* _Material provided_
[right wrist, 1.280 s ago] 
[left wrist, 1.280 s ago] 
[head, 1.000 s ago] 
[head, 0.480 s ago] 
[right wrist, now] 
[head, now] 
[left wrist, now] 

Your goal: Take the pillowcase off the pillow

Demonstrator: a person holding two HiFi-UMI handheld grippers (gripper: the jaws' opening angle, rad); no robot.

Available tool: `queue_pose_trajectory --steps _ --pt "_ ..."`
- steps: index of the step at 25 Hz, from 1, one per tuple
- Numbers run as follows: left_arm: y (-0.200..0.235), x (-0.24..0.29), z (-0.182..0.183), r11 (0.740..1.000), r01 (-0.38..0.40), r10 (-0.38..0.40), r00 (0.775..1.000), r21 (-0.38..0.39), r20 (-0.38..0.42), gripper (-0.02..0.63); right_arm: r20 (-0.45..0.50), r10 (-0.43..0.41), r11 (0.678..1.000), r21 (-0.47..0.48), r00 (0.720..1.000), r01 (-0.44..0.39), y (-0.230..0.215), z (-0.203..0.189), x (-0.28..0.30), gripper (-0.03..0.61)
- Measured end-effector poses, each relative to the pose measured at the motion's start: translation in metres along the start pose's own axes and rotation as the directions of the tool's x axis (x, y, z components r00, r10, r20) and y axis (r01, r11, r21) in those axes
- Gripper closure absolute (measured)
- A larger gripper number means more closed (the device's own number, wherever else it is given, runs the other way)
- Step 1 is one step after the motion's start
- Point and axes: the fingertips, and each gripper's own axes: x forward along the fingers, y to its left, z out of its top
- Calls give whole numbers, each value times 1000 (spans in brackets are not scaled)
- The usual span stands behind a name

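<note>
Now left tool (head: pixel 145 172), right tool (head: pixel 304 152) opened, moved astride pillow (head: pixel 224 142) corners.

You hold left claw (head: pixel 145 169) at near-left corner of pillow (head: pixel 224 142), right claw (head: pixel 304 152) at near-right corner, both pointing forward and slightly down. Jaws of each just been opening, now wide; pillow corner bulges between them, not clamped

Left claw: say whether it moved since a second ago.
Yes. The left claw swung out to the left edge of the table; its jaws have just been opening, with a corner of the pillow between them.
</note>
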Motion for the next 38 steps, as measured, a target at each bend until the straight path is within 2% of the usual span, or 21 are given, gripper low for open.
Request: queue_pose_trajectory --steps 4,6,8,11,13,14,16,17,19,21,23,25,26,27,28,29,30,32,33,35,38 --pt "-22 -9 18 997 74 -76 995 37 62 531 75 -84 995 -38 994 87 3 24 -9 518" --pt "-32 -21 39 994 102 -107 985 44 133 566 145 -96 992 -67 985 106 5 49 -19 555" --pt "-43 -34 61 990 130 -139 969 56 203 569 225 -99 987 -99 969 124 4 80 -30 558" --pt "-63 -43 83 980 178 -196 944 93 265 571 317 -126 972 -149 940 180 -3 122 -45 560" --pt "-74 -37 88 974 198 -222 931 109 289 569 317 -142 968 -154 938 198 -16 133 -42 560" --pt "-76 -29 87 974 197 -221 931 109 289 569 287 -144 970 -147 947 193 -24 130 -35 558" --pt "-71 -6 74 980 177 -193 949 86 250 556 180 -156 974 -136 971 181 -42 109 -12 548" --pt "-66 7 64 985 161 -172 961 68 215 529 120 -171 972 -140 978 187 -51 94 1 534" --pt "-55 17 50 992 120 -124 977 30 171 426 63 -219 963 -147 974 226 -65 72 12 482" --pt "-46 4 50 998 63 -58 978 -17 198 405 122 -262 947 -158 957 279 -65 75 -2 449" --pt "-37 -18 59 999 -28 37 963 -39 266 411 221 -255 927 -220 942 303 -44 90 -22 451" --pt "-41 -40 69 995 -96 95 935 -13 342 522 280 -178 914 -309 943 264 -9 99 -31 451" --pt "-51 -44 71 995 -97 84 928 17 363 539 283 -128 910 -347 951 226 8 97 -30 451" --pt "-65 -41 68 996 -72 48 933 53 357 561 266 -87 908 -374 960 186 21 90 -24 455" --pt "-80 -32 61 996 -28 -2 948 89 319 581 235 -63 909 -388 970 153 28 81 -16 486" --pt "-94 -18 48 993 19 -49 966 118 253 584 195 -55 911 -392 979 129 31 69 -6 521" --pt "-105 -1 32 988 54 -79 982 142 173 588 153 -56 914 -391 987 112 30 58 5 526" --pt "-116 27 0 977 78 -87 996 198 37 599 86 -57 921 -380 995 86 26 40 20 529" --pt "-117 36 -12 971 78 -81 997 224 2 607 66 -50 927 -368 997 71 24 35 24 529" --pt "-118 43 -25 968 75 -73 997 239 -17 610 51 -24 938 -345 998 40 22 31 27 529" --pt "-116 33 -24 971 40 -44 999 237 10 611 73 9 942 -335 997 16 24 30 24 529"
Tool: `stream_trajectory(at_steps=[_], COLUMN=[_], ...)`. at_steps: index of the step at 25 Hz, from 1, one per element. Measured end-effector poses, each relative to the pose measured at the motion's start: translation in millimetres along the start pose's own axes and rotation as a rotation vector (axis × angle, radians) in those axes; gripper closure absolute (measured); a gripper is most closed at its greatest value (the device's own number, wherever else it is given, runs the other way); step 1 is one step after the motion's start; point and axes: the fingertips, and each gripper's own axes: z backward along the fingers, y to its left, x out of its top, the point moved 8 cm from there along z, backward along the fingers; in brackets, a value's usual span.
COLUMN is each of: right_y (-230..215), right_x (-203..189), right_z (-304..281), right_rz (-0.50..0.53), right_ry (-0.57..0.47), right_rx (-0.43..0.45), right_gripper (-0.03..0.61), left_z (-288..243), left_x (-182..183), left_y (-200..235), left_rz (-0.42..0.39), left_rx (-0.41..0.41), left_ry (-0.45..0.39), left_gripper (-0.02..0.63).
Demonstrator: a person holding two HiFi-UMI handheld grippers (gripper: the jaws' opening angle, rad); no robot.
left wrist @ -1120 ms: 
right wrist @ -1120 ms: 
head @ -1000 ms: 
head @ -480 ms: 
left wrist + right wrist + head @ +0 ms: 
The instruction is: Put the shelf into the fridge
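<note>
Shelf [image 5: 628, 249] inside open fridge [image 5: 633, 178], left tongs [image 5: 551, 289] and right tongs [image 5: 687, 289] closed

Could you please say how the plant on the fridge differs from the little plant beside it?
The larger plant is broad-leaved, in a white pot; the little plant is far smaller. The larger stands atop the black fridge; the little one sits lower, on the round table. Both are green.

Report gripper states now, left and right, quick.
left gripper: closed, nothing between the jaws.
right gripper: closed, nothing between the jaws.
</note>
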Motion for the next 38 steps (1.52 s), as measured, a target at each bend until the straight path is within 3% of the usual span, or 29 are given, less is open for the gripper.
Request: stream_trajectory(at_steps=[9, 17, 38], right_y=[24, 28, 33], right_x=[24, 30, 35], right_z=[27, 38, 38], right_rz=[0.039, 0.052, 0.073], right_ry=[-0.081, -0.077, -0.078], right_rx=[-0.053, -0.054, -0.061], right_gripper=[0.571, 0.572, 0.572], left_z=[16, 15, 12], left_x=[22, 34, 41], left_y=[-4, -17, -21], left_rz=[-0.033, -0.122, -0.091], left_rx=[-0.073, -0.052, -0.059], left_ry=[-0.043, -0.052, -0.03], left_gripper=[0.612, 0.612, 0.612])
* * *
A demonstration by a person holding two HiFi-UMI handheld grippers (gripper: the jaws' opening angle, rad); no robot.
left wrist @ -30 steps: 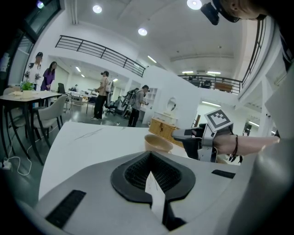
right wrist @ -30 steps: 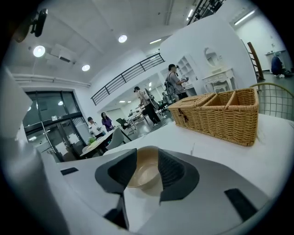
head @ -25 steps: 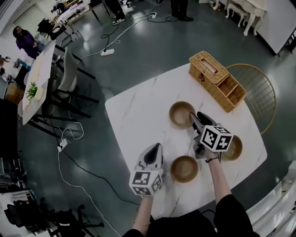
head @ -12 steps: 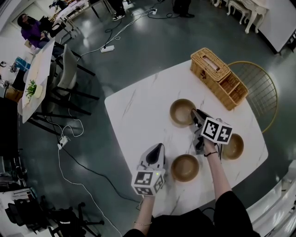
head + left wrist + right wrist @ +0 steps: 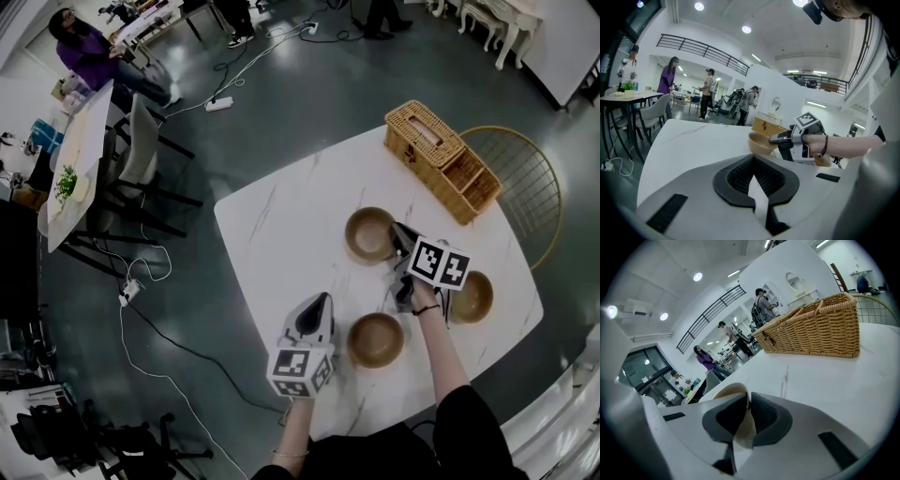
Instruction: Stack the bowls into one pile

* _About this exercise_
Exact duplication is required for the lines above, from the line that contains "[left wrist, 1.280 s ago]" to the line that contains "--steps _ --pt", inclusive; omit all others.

* _Solution to this problem_
[left wrist, 1.280 s ago] 
[head, 1.000 s ago] 
[head, 0.480 s ago] 
[right wrist, now] 
[head, now] 
[left wrist, now] 

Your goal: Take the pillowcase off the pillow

Demonstrator: a person holding two HiFi-UMI handheld grippers (gripper: the jaws' opening angle, rad); no robot.

Available tool: `queue_pose_trajectory --steps _ --pt "_ ..."`

The requested output is complete.